Ride Sharing sangat direkomendasikan untuk dilakukan saat ini. Ini karena Jakarta sudah minim lahan parkir, tingkat polusi udara semakin tinggi dan tingkat kemacetan sudah terjadi di seluruh wilayah Jakarta. Saat ini pun, bila harus bepergian tidak terlalu jauh. Aku lebih memilih ride sharing karena dengan berkendaraan bersama lebih aman khususnya para wanita. Bila seorang wanita berkendaraan sendiri, seringkali membahayakan karena banyak kejahatan di Jakarta atau tidak ada yang memback-up bila kendaraan mengalami kerusakan di Jalan.
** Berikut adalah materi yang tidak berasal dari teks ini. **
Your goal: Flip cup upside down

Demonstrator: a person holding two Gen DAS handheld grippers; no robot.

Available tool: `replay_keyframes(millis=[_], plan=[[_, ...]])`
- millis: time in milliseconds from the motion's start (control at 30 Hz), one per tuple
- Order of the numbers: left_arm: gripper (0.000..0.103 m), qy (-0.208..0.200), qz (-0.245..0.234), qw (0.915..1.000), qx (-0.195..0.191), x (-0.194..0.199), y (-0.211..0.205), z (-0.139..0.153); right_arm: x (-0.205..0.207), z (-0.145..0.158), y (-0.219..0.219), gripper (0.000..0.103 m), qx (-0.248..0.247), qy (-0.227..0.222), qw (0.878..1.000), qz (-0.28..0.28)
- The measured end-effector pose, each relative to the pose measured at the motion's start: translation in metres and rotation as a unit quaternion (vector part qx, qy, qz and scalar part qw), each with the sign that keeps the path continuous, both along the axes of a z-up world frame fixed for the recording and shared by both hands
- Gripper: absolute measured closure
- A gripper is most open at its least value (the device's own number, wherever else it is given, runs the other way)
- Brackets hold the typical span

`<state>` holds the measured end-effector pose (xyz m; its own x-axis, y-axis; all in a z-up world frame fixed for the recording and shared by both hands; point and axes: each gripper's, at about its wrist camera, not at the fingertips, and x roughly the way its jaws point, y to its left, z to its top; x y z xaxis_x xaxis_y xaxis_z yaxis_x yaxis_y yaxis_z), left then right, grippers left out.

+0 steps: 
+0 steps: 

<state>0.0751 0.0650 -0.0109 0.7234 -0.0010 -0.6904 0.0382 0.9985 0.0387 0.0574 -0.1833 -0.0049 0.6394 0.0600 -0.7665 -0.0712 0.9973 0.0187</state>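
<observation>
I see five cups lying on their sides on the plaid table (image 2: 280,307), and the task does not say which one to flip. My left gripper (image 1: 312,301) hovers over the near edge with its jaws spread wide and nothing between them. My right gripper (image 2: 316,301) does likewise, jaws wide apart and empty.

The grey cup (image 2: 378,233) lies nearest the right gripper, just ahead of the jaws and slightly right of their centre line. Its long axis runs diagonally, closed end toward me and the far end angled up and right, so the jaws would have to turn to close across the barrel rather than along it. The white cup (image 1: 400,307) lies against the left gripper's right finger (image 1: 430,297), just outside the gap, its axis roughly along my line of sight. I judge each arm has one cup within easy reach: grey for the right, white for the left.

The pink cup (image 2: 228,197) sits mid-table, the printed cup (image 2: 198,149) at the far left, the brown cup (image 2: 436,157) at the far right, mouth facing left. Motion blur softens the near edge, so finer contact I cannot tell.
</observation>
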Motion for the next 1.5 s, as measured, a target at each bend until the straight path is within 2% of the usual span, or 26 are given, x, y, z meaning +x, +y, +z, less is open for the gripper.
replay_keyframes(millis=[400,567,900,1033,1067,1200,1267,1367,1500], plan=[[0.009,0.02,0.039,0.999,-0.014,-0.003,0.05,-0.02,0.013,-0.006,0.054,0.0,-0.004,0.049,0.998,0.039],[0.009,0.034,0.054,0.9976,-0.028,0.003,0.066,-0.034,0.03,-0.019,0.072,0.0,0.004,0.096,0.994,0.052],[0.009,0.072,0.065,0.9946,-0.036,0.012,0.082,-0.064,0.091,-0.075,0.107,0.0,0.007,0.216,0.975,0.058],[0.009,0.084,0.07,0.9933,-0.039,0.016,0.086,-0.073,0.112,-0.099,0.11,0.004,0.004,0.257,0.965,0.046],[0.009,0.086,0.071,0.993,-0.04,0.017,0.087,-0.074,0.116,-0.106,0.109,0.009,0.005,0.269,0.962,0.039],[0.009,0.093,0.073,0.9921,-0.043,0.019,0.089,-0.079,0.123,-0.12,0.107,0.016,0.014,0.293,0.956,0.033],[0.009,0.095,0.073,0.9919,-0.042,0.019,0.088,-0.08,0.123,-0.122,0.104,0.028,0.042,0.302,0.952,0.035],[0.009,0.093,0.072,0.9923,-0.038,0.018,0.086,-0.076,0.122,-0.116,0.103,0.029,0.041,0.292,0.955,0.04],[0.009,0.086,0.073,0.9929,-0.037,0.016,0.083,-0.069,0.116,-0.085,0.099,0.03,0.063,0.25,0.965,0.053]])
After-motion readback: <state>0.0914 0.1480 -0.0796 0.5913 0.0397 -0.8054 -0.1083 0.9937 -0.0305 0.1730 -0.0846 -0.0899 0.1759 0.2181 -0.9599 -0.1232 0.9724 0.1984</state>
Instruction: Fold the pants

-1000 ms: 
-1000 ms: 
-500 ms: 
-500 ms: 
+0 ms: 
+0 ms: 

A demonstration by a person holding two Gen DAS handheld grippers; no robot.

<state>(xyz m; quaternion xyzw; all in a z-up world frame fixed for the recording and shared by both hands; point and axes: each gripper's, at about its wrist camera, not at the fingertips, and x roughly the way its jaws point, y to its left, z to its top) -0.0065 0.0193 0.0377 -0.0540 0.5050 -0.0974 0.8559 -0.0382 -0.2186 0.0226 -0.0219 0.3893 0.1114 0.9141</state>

Saat ini sudah banyak kendaraan online yang menawarkan ride sharing. Keuntungan tidak hanya lebih praktis, ternyata harga yang ditawarkan juga kompetitif. Bahkan banyak promo yang menguntungkan konsumen. Upss, aku juga dapat teman kencan gara-gara ride sharing. Keuntungan lain selain mengurangi kemacetan di Jakarta.